"""

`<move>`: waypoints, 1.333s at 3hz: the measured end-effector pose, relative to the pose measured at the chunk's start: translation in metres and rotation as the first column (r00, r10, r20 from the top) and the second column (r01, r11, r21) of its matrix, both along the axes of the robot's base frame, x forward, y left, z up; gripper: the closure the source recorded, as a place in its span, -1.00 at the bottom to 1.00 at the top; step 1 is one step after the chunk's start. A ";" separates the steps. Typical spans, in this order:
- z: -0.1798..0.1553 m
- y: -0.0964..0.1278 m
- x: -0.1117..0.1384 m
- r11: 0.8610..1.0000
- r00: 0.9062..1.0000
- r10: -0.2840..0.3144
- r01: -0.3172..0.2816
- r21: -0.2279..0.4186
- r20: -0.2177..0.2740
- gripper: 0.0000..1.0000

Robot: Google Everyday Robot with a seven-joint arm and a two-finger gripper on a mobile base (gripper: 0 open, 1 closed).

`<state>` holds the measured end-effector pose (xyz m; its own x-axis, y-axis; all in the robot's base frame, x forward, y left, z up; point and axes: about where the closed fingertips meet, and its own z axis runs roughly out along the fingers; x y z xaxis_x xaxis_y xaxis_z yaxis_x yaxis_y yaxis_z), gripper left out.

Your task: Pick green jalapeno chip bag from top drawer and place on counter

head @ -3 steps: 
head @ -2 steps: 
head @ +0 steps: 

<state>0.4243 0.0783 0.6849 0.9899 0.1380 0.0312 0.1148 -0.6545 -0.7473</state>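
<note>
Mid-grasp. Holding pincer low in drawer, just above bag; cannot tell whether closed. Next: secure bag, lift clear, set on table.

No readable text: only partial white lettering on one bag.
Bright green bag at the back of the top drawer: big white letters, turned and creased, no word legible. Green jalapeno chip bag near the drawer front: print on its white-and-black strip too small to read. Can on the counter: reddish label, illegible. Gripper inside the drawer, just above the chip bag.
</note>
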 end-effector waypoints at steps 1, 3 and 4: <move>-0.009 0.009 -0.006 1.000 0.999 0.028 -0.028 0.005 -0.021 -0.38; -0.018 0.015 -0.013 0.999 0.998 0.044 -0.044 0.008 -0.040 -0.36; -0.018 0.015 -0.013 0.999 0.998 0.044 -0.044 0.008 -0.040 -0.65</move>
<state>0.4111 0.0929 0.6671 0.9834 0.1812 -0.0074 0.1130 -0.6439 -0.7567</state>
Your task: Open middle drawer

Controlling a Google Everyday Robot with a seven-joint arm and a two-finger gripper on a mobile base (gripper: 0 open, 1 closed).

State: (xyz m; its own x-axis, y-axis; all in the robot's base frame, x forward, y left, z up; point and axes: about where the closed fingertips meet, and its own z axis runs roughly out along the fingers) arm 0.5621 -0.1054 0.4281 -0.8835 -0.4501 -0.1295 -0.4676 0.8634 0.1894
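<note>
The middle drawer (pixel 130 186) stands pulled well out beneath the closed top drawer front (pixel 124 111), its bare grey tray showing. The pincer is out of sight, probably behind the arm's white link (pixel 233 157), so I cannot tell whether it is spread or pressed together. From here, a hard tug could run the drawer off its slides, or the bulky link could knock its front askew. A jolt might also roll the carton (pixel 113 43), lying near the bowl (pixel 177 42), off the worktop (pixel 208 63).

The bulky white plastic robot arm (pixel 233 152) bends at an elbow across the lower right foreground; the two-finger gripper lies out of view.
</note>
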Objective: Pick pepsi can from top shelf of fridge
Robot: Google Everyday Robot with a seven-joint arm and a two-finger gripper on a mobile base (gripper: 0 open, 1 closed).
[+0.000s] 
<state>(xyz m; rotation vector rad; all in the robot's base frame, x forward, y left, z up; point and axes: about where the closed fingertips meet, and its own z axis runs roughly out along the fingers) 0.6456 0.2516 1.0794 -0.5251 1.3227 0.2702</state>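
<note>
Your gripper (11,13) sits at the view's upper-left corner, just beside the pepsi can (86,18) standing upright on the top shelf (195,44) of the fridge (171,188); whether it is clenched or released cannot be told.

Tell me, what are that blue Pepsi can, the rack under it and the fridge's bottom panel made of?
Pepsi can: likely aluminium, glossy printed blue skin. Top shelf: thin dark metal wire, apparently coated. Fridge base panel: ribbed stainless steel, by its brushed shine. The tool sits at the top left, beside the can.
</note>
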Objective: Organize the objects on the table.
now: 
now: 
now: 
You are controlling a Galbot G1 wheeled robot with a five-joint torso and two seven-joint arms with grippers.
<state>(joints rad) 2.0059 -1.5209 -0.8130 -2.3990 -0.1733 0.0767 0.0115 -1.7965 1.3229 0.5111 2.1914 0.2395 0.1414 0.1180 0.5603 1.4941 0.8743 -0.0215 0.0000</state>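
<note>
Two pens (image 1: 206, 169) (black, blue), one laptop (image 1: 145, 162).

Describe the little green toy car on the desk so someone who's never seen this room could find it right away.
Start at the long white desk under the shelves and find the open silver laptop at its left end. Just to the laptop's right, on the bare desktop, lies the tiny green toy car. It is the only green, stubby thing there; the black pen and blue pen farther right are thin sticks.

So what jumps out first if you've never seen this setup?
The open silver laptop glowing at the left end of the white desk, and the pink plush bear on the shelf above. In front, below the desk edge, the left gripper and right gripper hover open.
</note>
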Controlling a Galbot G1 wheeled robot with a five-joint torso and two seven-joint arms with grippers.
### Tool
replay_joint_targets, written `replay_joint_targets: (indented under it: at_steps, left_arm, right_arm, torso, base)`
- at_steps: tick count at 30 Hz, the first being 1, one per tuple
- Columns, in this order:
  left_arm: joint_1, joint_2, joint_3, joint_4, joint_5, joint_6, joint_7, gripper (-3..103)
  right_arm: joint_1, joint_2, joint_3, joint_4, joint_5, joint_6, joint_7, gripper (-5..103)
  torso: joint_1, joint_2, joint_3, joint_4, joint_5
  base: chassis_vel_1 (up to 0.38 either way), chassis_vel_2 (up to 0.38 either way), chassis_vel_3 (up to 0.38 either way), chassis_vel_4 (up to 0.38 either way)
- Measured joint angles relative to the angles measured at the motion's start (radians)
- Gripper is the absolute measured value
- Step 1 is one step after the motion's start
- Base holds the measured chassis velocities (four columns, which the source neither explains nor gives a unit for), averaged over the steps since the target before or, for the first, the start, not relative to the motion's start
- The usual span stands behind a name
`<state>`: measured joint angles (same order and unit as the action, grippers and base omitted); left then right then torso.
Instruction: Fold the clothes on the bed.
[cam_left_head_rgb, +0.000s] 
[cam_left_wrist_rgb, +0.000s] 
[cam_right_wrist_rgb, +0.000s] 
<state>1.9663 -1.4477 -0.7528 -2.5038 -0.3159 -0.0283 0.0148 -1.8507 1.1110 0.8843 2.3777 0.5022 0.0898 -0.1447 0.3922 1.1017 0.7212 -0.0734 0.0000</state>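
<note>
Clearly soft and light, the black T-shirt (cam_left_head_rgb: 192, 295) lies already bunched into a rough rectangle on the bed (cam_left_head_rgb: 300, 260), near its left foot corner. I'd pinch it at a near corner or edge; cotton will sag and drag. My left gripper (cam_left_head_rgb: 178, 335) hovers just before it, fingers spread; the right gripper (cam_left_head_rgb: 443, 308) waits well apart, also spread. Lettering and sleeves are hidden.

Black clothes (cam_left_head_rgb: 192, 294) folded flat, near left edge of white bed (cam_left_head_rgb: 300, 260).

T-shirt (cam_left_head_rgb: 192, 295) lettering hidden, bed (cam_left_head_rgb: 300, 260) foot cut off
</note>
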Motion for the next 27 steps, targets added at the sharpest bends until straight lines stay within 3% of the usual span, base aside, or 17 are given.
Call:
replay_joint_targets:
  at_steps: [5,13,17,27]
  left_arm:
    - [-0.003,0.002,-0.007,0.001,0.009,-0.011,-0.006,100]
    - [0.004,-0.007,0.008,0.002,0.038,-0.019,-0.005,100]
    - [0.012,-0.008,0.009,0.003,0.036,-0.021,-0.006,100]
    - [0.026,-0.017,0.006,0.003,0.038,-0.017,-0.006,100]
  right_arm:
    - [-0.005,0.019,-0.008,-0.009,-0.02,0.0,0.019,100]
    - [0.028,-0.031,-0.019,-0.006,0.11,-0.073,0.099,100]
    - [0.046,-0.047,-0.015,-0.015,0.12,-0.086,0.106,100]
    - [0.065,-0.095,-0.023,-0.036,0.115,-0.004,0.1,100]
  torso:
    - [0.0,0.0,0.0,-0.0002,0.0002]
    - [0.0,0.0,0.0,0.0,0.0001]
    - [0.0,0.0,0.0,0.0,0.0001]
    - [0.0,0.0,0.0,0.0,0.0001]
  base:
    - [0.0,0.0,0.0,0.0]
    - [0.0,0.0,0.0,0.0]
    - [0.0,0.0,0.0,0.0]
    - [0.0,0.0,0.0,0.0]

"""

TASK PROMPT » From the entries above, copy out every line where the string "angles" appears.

ANSWER BOX »
- Measured joint angles relative to the angles measured at the motion's start (radians)
`<state>`: measured joint angles (same order and unit as the action, grippers and base omitted); left then right then torso.

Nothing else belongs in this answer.